The Commission followed through with its preliminary view expressed in the notice of consultation by abolishing the mandatory spending category of “programs of national interest,” (PNI) a subset of CPE spending quotas to support feature films, drama series, comedy shows and documentaries. The notice of consultation didn’t elaborate much on the Commission’s thinking except to wonder aloud if the US streamers were going to flood the market with so many Canadian movies and serials that the Commission could relieve Canadian broadcasters of their PNI spending obligation.
The major Canadian broadcasters had been begging for this for years because shows in those PNI genres are difficult to make profitably (a foundational point made in 2020 by the federal government’s Yale Committee that recommended legislating the Online Streaming Act). For example, Corus Entertainment has been quite vocal that its survival depends on making more lifestyle programming at a higher profit and getting out of Commission-directed expenditures on dramas. On the flip side, Canadian independent producers and creative guilds warned that when the Commission previously experimented by repealing special funding requirements for programs of national interest it backfired spectacularly with declining production investments, prompting the Commission reinstate the priority spending a few years later.

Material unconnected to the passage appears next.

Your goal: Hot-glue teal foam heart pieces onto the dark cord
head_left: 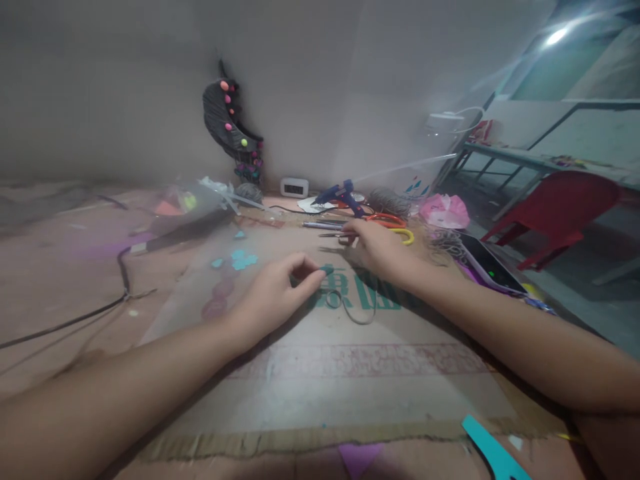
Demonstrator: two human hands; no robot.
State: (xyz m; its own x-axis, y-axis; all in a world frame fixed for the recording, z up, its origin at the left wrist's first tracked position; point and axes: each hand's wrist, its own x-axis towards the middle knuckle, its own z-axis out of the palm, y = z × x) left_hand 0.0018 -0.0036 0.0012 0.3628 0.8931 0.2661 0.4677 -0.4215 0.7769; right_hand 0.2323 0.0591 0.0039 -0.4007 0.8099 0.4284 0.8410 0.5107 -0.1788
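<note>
My left hand (pixel 280 287) is over the printed sheet, thumb and forefinger pinched together at one end of a thin grey cord (pixel 361 322). The cord curls in a loose loop on the sheet, and its other end runs up under my right hand. My right hand (pixel 374 248) is farther back, fingers closed around the middle of a pair of scissors with yellow handles (pixel 409 235). Their metal blades point left, and the hand hides part of them. Just behind lies another pair of scissors with orange handles (pixel 387 219).
A blue glue gun (pixel 341 195), a small white clock (pixel 295 187), a pink bag (pixel 445 211) and a phone (pixel 493 263) lie along the back and right. Light-blue flower cutouts (pixel 243 259) are at left. A decorated dark crescent (pixel 220 117) leans against the wall. Turquoise handle (pixel 493 448) in front.
</note>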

Citing no evidence for its 180-degree reversal from the Yale Report, the Commission nevertheless decided that while news, children’s programming, and French language content is unprofitable and “at risk,” English-language drama and documentaries are not.

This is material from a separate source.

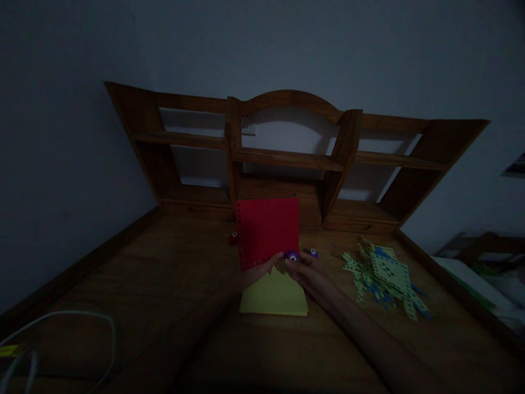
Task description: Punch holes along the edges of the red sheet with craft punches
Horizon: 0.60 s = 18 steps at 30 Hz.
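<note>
A red square sheet (268,230) stands nearly upright, with small holes along its left and lower edges. My left hand (261,271) is closed at its lower edge, thumb on the near side. My right hand (310,275) is closed beside it, at the sheet's lower right corner. Its fingers are on a small purple round thing with a white centre (291,256), perhaps a thread spool. A small brownish piece shows dimly between the hands. Below them lies a yellow pad or stack of sheets (274,298) on the table.
A wooden shelf unit (287,158) stands along the table's back. Another purple round thing (314,253) and a red one (233,238) sit near the sheet. Green and blue perforated pieces (389,273) are heaped at right. A white cable (110,323) curves at left.
</note>
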Each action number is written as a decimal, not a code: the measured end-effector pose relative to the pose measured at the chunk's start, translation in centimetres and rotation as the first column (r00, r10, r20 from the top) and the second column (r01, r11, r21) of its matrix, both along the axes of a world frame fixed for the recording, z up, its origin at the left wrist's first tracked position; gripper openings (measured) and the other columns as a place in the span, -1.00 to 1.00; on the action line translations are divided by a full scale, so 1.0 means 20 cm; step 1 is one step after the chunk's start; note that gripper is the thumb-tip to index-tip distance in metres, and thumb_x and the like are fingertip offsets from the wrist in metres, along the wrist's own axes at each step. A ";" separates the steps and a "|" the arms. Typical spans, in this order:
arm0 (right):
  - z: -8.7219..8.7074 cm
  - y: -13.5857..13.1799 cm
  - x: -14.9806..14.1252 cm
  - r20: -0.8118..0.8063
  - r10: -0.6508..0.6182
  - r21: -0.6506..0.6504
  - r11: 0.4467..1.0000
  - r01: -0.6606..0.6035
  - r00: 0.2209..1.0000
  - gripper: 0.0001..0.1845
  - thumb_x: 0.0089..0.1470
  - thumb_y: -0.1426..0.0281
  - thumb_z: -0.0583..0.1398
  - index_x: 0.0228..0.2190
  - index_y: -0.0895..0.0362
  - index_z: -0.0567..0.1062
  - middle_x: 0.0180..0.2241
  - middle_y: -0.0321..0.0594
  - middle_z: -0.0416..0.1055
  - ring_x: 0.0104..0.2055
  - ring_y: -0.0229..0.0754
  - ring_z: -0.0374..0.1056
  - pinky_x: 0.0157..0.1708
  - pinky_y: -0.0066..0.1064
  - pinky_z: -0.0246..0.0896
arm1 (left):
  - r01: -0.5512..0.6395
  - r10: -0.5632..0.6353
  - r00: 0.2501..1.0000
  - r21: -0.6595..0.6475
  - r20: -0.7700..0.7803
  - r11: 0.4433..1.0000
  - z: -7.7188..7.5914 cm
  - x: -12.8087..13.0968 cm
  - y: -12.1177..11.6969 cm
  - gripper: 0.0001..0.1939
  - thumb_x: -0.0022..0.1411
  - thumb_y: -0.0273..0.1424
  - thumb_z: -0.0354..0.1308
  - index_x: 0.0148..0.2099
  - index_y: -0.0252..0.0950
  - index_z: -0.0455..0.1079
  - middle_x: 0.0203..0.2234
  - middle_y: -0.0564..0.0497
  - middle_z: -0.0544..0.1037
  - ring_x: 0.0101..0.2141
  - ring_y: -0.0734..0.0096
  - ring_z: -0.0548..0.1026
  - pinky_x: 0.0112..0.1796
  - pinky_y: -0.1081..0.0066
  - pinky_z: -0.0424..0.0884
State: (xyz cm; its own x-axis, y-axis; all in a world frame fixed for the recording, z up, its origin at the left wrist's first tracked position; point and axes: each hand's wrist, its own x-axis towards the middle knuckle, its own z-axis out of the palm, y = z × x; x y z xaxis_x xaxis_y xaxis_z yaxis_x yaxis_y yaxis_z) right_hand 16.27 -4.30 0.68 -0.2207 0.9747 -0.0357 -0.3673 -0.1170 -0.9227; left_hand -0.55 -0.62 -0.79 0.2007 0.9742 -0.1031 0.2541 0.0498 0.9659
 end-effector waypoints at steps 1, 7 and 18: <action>-0.01 0.00 0.00 -0.004 0.007 -0.002 1.000 -0.007 1.000 -0.62 -0.17 0.29 0.42 -0.25 0.13 0.56 -0.24 -0.16 0.50 -0.27 -0.15 0.40 -0.30 -0.37 0.26 | 0.002 -0.002 1.000 -0.013 -0.001 1.000 -0.01 0.00 0.00 -0.49 -0.02 0.14 0.10 -0.57 -0.22 0.31 -0.65 0.05 0.36 -0.53 0.35 0.36 -0.48 0.41 0.28; -0.04 0.02 0.01 -0.035 0.008 0.001 1.000 -0.008 0.999 -0.74 -0.10 0.28 0.39 -0.33 0.13 0.57 -0.35 -0.24 0.46 -0.43 -0.29 0.28 -0.44 -0.46 0.15 | 0.054 -0.055 0.998 -0.017 -0.032 0.998 0.03 -0.01 0.00 -0.46 -0.06 0.17 0.10 -0.56 -0.25 0.29 -0.62 0.08 0.34 -0.56 0.42 0.31 -0.45 0.42 0.29; -0.03 0.02 0.02 -0.019 0.042 0.021 0.999 -0.042 0.999 -0.75 -0.05 0.21 0.36 -0.38 0.13 0.57 -0.40 -0.26 0.44 -0.45 -0.30 0.25 -0.44 -0.45 0.12 | 0.064 -0.060 0.995 0.053 -0.076 0.997 0.00 -0.03 0.01 -0.41 -0.07 0.22 0.05 -0.52 -0.27 0.31 -0.57 0.02 0.39 -0.53 0.41 0.32 -0.46 0.43 0.26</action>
State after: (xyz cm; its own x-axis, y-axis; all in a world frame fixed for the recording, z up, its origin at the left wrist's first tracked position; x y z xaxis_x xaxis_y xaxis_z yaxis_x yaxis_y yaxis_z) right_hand 16.63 -3.91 0.03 -0.2618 0.9651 -0.0112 -0.3805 -0.1139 -0.9177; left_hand -1.12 -0.49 -0.82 0.2546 0.9648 -0.0663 0.3266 -0.0213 0.9449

I do not exaggerate when I say this is a repudiation of a half century of Canadian media policy built on a comprehensive regime of CRTC regulation and government subsidies that puts dramas at the heart of “at risk” content. The Policy Direction that the federal cabinet issued to the CRTC in June 2023 gave the Commissioners a lot of instructions and priorities on a great many issues, but not one of them deprioritized the historic funding for English language feature films and dramas.

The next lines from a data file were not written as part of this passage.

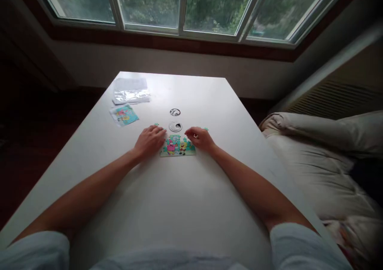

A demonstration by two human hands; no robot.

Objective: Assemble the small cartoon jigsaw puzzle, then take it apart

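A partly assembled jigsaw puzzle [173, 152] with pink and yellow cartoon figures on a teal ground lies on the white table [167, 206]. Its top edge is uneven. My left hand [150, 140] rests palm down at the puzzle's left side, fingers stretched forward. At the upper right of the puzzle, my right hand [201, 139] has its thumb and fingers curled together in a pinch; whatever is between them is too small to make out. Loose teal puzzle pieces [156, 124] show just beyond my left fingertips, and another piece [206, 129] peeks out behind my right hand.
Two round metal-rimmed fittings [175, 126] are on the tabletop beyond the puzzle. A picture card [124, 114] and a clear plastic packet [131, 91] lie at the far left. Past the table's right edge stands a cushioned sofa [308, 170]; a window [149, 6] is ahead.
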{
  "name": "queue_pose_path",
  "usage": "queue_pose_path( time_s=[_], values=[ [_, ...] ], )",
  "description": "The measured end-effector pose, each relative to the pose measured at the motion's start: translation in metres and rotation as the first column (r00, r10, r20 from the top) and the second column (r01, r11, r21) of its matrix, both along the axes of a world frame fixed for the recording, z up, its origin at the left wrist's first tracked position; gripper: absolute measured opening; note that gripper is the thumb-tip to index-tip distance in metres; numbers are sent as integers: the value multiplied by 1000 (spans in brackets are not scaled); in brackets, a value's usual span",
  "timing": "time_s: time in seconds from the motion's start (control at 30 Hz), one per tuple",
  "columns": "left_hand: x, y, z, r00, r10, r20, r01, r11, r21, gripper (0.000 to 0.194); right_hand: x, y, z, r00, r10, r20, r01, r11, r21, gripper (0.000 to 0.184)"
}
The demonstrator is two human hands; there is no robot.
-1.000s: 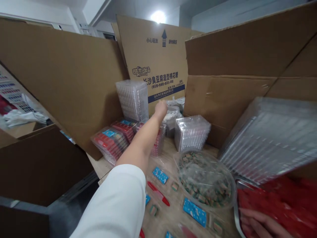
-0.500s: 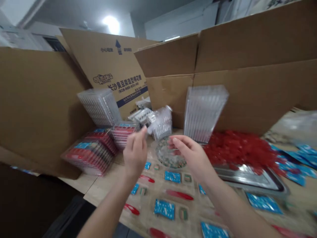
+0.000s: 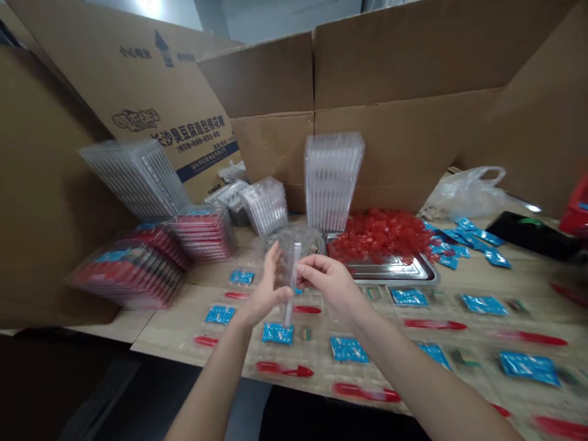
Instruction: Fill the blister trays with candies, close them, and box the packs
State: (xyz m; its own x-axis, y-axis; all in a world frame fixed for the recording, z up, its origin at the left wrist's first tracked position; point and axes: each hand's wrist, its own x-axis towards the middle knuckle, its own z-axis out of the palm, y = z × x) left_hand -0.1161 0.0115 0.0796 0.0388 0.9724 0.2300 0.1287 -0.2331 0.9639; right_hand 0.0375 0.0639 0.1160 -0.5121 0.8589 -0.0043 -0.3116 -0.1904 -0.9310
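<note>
Between my left hand [image 3: 263,291] and my right hand [image 3: 327,283] stands a narrow clear plastic blister tray [image 3: 288,275], seen almost edge-on. My left fingers wrap its lower part, and my right fingertips pinch it from the other side. Behind it sits a round bowl of small candies [image 3: 294,240], partly hidden by my hands. Below the tray's lower end lies a blue sachet [image 3: 278,334], and a red plastic spoon [image 3: 285,370] lies nearer me. Both hands are above the wooden table [image 3: 165,334], touching nothing else.
A steel tray of red candy pieces [image 3: 379,245] sits right of the bowl. Stacks of clear trays [image 3: 331,180] and red-filled packs [image 3: 128,275] stand at the back. Cardboard box flaps [image 3: 404,61] rise behind, with a plastic bag [image 3: 468,193] and a black object [image 3: 528,236] at right.
My view has swung right and tilted down. My hands have come together, and the clear tray now stands between them. Earlier, my fingers were apart around a small, blurred clear piece.
</note>
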Motion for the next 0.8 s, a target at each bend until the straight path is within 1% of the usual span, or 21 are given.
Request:
queue_pose_path(
  time_s=[0.03, 0.07, 0.13, 0.2, 0.27, 0.43, 0.57, 0.63, 0.7, 0.73, 0.8],
  values=[
    [-1, 6, 0, 995, -46, 85, 52, 997, -61, 103, -1, -1, 1, 1000, 20, -5, -20, 1000, -11, 23],
    [-1, 11, -1, 988, -62, 144, 77, 992, -102, 102, -1, -1, 1, 999, 40, -8, -40, 999, -23, 23],
    [0, 17, -4, 982, -37, 187, 61, 990, -126, 93, -2, 0, 2, 997, 76, -7, -76, 996, -38, 23],
    [1, 17, -6, 986, -2, 169, 24, 992, -127, 85, -3, 3, 2, 995, 97, -2, -97, 995, -33, 24],
    [0, 15, -5, 990, 38, 136, -19, 990, -142, 82, -5, 8, 0, 994, 107, 7, -107, 994, -29, 25],
    [-10, 11, 3, 986, 164, 17, -156, 963, -219, 86, -17, 21, -7, 994, 101, -35, -105, 988, -114, 26],
    [-17, 12, 1, 977, 200, 74, -174, 947, -269, 85, -29, 24, -11, 990, 131, -47, -135, 984, -115, 25],
    [-22, 13, -2, 970, 207, 128, -163, 944, -288, 82, -36, 26, -11, 988, 142, -65, -150, 981, -123, 24],
    [-29, 16, -3, 949, 243, 199, -176, 936, -304, 77, -42, 32, -12, 988, 126, -88, -139, 979, -149, 25],
    [-34, 18, -2, 932, 282, 228, -206, 929, -308, 75, -45, 38, -13, 990, 105, -98, -120, 979, -165, 24],
    [-47, 20, -1, 885, 407, 225, -337, 895, -292, 76, -48, 56, -18, 994, 38, -100, -56, 981, -184, 22]
  ],
)
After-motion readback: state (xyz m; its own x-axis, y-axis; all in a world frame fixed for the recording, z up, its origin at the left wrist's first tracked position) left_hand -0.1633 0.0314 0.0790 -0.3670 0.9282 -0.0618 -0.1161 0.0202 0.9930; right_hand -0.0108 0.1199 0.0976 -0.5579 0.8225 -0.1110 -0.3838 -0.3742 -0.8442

What Minister Miller thinks of this I cannot say. But his government funds Canadian feature films and drama series to the tune of well over a half billion dollars annually through the Canada Media Fund, Telefilm Canada and the federal CPTC production tax credit.
There were other issues close to the hearts of Canadian broadcasters that remain unresolved in these new Commission rulings.
News is one. The CRTC elected to maintain its existing policy which is that about 35 independent television stations (including the Global News network) can draw subsidies from the Independent Local News Fund but that Bell CTV, Rogers City-TV and Québecor TVA cannot. In fact, the big three will have to continue underwriting their cash-hemorrhaging network stations at current levels or 15% of their 25% CPE (about $380 million), whichever is more. By doing this the CRTC is confirming its 2016 ruling which was, if you will excuse the vulgarity, that the telcos can suck it up.

Source: CRTC
The consolation prize for news broadcasters is that the Commission will schedule new hearings on the sustainability of news programming sometime in the future. When we get there, that future may look much different than today, depending on what happens with funding from the Online News Act and the federal government’s new proposal to extend federal journalism tax credits to broadcasters.
As for the much-anticipated production financing for content made by Indigenous producers, and by producers from equity-deserving groups, that has been kicked down the road, but hopefully not too far. The major broadcasters and streamers will be expected to table a plan to improve production financing in those communities in the third and final regulatory phase of “tailored conditions of service.”